PROBLEM TO SOLVE. Up to and including the line with "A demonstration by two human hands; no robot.", repeat every line of the listing exactly, beginning at the first.

DATA EXTRACT.
▼▼▼
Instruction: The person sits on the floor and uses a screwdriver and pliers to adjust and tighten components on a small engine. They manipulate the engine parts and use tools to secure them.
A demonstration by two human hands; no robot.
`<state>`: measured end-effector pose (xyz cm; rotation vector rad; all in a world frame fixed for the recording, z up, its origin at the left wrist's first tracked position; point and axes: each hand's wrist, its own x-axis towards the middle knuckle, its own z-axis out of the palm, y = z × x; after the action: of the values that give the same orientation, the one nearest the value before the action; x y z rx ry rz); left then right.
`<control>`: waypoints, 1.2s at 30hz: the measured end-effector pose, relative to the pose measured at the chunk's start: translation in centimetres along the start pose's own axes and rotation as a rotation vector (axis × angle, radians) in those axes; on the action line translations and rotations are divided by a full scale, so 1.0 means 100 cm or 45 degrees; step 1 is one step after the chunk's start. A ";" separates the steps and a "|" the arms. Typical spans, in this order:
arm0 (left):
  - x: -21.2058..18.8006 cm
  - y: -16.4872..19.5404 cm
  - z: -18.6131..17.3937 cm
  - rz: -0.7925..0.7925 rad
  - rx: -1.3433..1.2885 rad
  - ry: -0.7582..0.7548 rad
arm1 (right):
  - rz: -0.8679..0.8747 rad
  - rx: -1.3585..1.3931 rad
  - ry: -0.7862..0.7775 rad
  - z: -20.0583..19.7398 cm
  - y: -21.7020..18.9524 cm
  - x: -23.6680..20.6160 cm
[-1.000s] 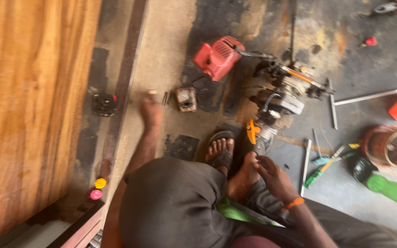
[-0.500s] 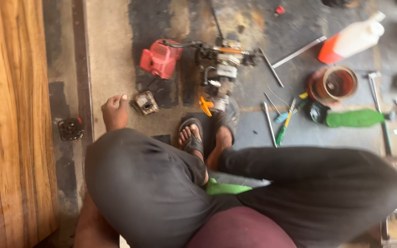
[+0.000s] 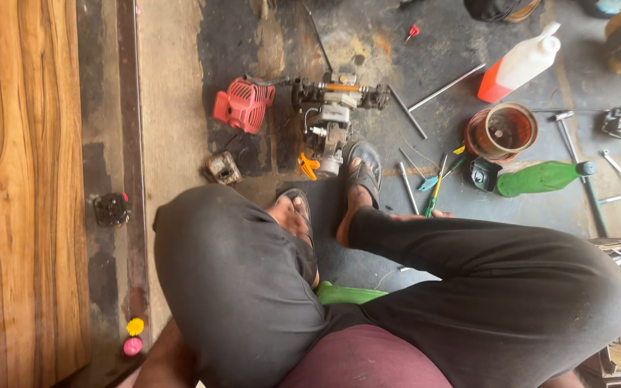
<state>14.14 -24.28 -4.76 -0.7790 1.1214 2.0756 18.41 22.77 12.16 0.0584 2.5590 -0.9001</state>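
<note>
Neither hand shows; only a bare forearm (image 3: 170, 359) at bottom left. Sandalled feet (image 3: 359, 179) rest just below the small engine (image 3: 328, 118) and red engine cover (image 3: 242, 104) at upper centre.

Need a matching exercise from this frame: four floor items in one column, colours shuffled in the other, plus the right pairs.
Things:
1. engine cover
2. lying bottle
3. upright jug
4. small cap by the wooden board

Colours:
A. green
B. yellow
C. red
D. white with an orange base

Pairs: 1-C, 2-A, 3-D, 4-B
</note>
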 end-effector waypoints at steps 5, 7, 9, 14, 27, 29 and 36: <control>0.005 -0.046 0.014 -0.099 0.069 -0.056 | 0.063 0.071 -0.272 0.027 0.009 0.002; 0.004 -0.051 0.002 -0.094 0.133 -0.031 | 0.082 0.094 -0.366 0.035 0.010 0.017; -0.001 -0.028 -0.034 -0.053 0.252 0.019 | 0.100 0.124 -0.446 0.049 0.013 0.033; -0.060 0.038 -0.113 0.071 0.883 0.176 | 0.247 0.272 -0.506 0.074 0.050 0.067; -0.041 0.328 0.059 0.057 2.371 0.269 | 0.031 -0.633 0.048 0.069 0.069 0.096; -0.014 0.330 0.071 -0.251 2.429 0.168 | 0.030 -0.657 0.128 0.066 0.069 0.094; 0.017 0.315 0.085 0.125 2.824 -0.269 | 0.379 -0.681 0.115 0.044 0.072 0.112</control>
<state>-12.64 -29.95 13.13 0.6078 2.2098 0.0114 11.16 24.72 0.34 0.3154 2.6894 -0.0947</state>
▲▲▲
OUTPUT OF THE TASK.
Instruction: The person sits on the floor and uses a screwdriver and pliers to adjust and tighten components on a small engine. They manipulate the engine parts and use tools to secure them.
A demonstration by two human hands; no robot.

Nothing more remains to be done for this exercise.